Records shown:
Content starts

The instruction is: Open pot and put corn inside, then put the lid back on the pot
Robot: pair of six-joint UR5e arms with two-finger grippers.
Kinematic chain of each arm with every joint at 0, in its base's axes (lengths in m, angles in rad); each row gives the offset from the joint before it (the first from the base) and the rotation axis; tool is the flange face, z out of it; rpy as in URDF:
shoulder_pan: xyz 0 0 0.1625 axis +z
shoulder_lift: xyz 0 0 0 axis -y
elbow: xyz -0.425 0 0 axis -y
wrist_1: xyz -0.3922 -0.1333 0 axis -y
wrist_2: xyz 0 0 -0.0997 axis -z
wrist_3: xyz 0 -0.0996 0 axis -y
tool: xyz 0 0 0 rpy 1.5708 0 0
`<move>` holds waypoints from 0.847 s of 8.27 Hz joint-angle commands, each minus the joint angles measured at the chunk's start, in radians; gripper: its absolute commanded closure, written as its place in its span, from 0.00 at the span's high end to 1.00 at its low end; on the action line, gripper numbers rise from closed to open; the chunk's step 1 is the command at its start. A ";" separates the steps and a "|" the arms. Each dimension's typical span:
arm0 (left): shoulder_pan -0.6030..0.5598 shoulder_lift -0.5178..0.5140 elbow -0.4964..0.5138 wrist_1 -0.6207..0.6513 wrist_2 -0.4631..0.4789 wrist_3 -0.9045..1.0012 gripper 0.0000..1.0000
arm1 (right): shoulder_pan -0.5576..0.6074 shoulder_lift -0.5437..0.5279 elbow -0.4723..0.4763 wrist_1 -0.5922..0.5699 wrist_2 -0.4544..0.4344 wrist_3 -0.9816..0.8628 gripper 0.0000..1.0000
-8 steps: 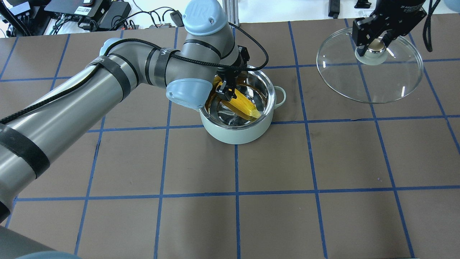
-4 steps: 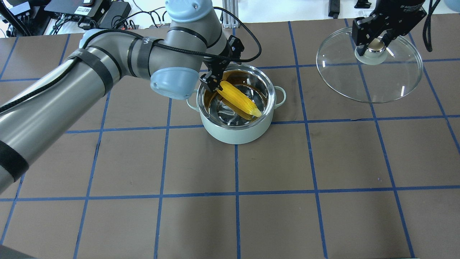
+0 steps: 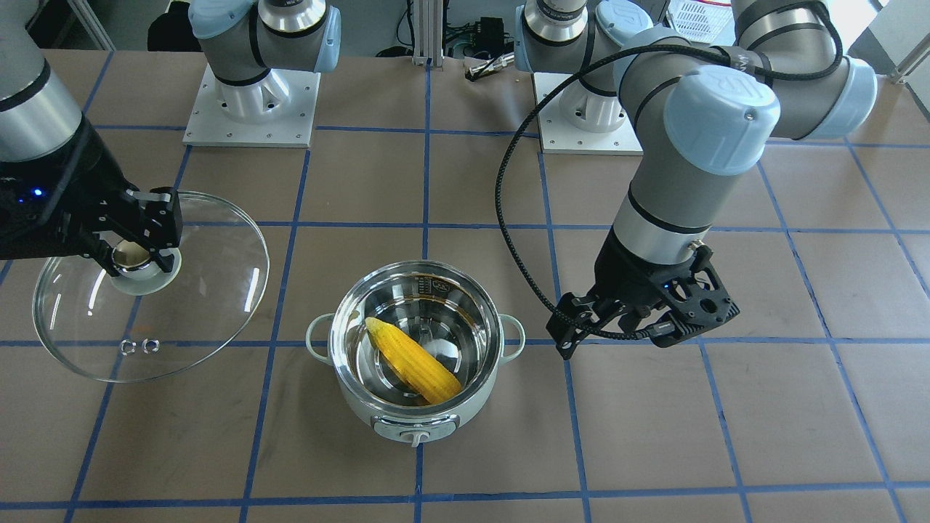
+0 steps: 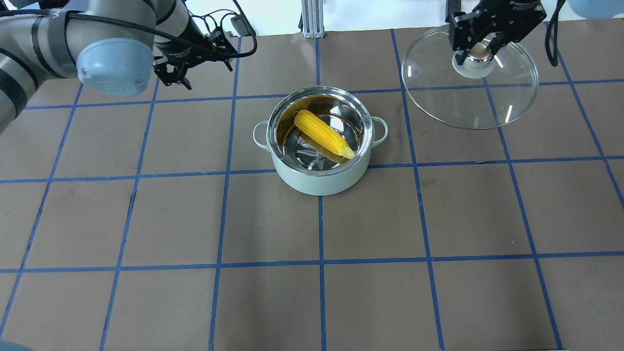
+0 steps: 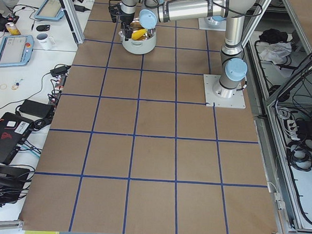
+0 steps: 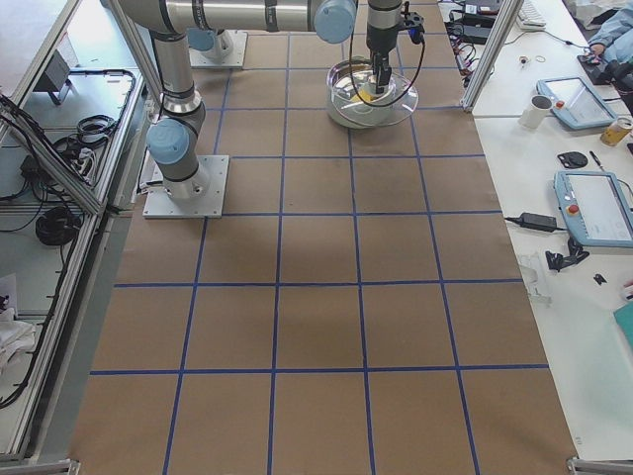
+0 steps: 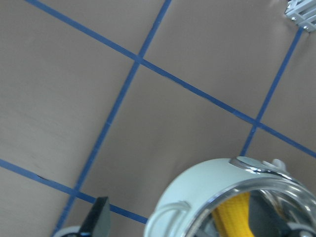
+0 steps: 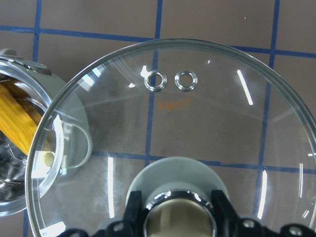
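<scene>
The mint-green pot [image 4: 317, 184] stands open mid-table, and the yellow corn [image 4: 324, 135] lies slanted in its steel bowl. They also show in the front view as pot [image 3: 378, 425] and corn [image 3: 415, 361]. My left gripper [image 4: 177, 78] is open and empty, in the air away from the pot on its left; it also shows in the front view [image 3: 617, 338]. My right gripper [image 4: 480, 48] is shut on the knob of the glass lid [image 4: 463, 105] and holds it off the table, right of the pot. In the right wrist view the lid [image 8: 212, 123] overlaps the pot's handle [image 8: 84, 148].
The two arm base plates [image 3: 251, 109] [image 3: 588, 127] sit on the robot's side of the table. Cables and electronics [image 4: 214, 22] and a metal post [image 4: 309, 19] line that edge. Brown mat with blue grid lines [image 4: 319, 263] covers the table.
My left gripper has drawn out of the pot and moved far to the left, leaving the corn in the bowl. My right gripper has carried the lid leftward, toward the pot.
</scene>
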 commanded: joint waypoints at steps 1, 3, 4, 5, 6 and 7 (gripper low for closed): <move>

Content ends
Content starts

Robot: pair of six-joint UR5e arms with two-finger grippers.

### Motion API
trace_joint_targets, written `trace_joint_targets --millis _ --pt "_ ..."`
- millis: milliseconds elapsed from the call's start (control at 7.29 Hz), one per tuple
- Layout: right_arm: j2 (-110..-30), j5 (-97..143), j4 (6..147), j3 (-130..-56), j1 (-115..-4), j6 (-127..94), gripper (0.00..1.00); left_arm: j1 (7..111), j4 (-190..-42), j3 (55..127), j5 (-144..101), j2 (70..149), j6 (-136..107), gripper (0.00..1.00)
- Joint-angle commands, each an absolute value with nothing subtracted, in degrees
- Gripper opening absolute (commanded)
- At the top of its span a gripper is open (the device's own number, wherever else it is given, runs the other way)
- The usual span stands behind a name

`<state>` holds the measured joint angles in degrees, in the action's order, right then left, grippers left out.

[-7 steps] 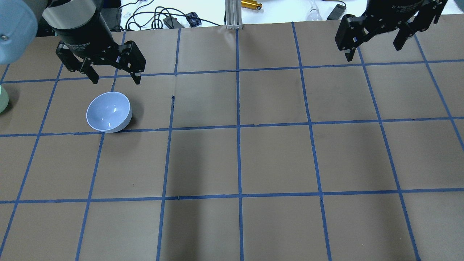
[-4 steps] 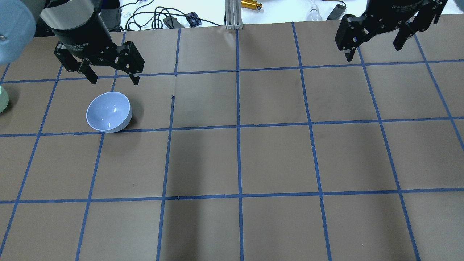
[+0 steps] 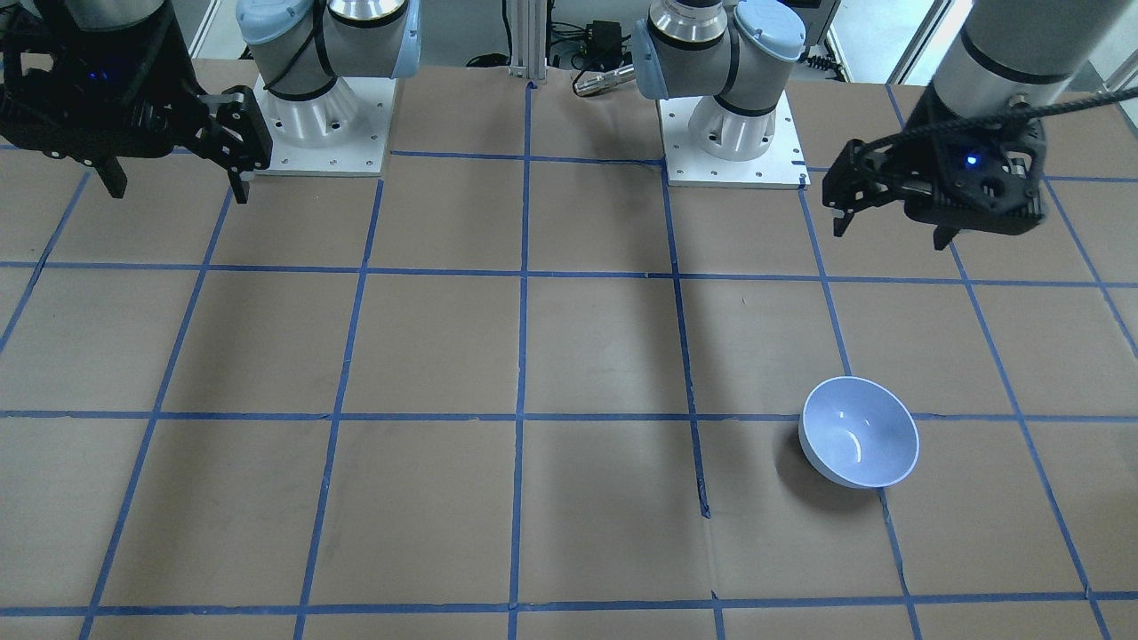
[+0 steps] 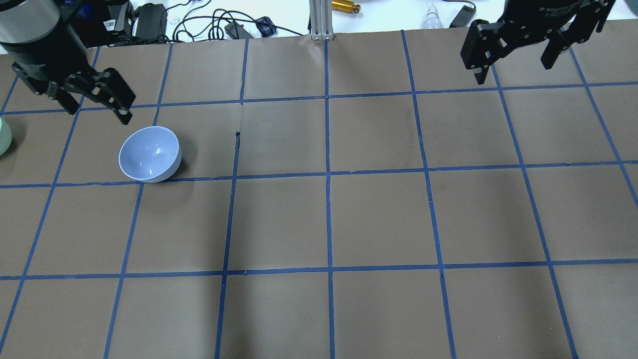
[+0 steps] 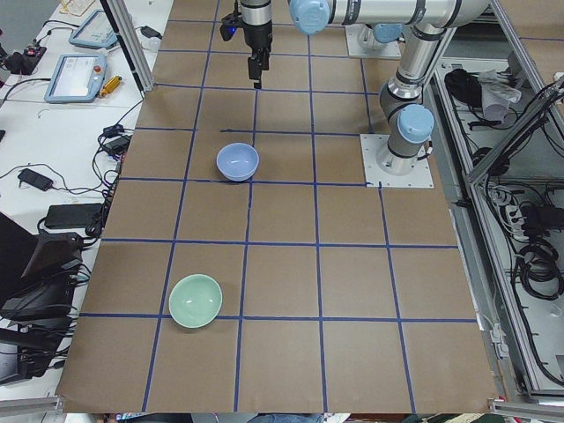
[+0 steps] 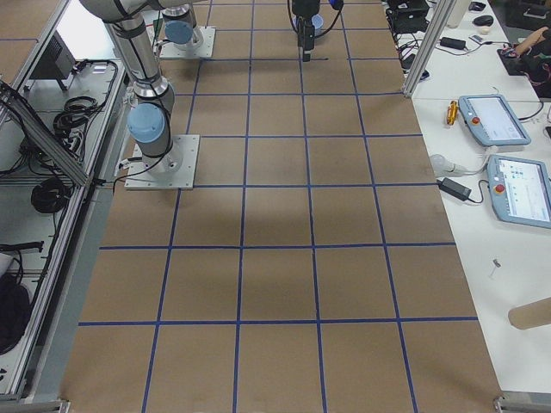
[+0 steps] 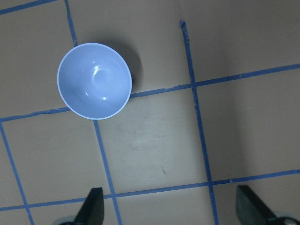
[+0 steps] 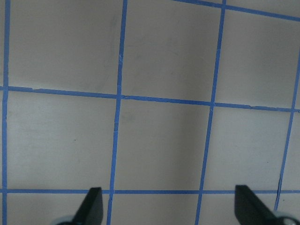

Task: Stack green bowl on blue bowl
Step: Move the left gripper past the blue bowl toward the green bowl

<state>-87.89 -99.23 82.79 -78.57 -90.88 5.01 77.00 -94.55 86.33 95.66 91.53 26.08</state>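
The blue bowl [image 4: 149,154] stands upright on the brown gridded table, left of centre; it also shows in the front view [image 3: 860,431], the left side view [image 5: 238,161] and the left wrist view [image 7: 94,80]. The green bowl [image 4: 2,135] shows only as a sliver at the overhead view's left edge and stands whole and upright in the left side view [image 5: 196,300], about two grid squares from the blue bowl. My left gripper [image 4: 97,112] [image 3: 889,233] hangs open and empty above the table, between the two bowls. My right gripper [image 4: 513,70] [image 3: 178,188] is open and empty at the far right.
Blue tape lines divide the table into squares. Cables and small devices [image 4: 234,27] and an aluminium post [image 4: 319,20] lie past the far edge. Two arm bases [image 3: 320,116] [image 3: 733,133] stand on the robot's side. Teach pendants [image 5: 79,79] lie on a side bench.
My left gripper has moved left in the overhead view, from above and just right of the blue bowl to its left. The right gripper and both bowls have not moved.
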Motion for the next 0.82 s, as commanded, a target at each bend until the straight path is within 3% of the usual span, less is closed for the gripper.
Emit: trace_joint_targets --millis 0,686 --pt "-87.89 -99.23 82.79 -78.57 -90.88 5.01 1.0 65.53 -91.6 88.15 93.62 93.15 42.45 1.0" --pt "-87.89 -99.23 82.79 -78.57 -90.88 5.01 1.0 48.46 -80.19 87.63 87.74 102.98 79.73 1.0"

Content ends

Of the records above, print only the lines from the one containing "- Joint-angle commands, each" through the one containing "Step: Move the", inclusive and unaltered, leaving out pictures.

- Joint-angle commands, each an absolute value with nothing subtracted, in degrees
- Gripper opening absolute (commanded)
- At the top of its span a gripper is open (the device's own number, wherever else it is given, runs the other way)
- The usual span stands behind a name

`<state>` holds the measured joint angles in degrees, in the action's order, right then left, grippers left out.

[-7 steps] 
[-4 steps] 
[+0 steps] 
[+0 steps] 
[+0 steps] 
[+0 steps] 
[+0 steps] 
[+0 steps] 

Task: Stack green bowl on blue bowl
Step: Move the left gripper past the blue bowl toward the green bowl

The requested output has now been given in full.